Communicate me and you.


First snow on the north shore mountains this morning and when my hand searched for the cel phone to text you my excitement I realized I had left it at home. Plugged into the charger where I left it last night. I am now likely without it until tomorrow evening which suits me fine except that I find myself attached to being able to communicate with my partner, silly thoughts and moments that carry us to one other and alleviate the workaday. I suppose it’s no coincidence that as we have driven ourselves further apart from each other, racing busy critters going from place to place, so the technology that allows us to remain “at home” with our loved ones has developed in tandem.

I have often thought about this on the road, how the laptop and the cel phone make a much easier existence than if I had neither. As important as the kitchenette in my Ottawa suite is the wireless connection that allows me to chat with my friends, my mother, my partner on the nights when I am blockaded in my room by frozen sidewalks and blowing snow. It makes travel less lonely, but it also creates a split in attention to the present because while you are away, not at home, in another physical location – you remain (at least) in mind measure rooted with the people who define home for you.

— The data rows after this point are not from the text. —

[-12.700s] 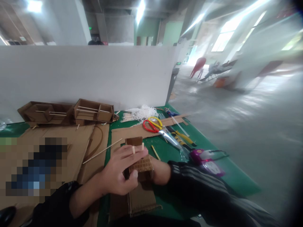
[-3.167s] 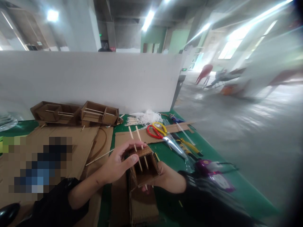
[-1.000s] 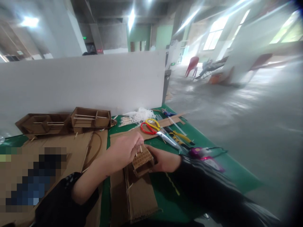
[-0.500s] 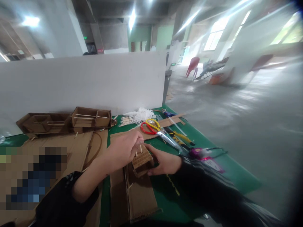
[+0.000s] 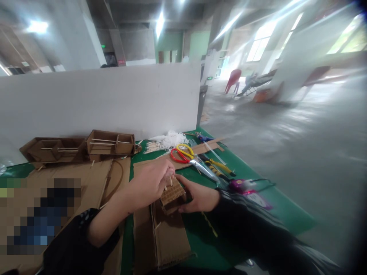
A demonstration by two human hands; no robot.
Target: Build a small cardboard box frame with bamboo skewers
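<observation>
My left hand (image 5: 155, 177) is closed, its fingertips over a small box-like cardboard piece (image 5: 172, 195). Two short wooden sticks (image 5: 171, 182) stand up from the corrugated top of that piece. Their upper ends run up to my left fingers, which are pinched at one of them; the exact grip is partly hidden. My right hand (image 5: 199, 194) grips the cardboard piece from the right side, thumb low and fingers behind. Under the piece lies a long folded cardboard strip (image 5: 172, 240) with a small stick on it.
Scissors (image 5: 205, 170) with red and yellow handles lie beyond my hands, beside yellow-handled pliers (image 5: 222, 166). White string (image 5: 173, 139) is heaped behind. Cardboard boxes with sticks across them (image 5: 110, 143) stand by a white partition (image 5: 114, 101). A cardboard sheet (image 5: 94, 175) covers the left side.
</observation>
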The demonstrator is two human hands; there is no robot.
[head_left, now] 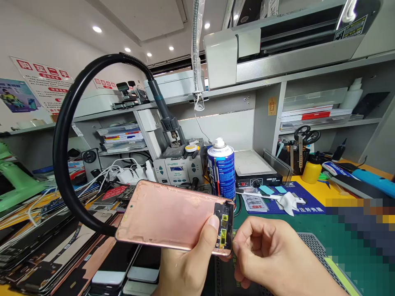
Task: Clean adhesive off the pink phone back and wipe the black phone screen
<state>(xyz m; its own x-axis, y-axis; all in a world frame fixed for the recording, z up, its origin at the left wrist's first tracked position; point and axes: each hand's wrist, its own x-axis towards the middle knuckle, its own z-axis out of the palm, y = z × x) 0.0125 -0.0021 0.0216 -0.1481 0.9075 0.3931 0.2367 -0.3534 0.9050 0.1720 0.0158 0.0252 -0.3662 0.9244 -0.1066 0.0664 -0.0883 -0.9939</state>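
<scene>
My left hand (188, 263) grips a phone screen panel (168, 216) from below, its back facing me. That back is copper-pink, with a dark strip of flex circuit (224, 226) and yellow-marked parts at the right end. The left thumb presses on the panel beside this strip. My right hand (262, 250) is closed in a pinch at the panel's lower right corner; what its fingertips hold, if anything, is hidden. The panel is held up over the bench, slightly tilted.
Several phones and screens (114, 263) lie stacked at left. A thick black hose (58, 144) arches over them to a hot air station (175, 168). Behind stand a blue spray can (221, 172) and a heating plate (254, 164). A green mat (277, 224) covers the right side.
</scene>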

But so then do the people who miss you exist simultaneously in two places. That home place, and that in-between mediated by wire and fibre – a physical presence also a disembodied thought, a voice not quite there but coming through as a mirage. Warbling and distant it lacks in the same way a photograph can not capture truth but only essence. Sometimes exaggerated, sometimes pale. But something nonetheless to fuel the nights when the embrace is absent, the kiss unreachable, the glance a memory of light only. Not to be cheapened by modernity we knit our connections over distance, we create new mediums to do so. We only move fast enough to just keep up.

One Comment on “Communicate me and you.

  1. I can totally relate to what you said about being fully present where you are.. or not.. I often feel very in-between two places. It is like I have one foot here.. and one foot in another country. I find it very challenging to be present sometimes. I am grateful for the technology that allows me to keep in touch with my love and my family yet I also want to throw my laptop out the window sometimes.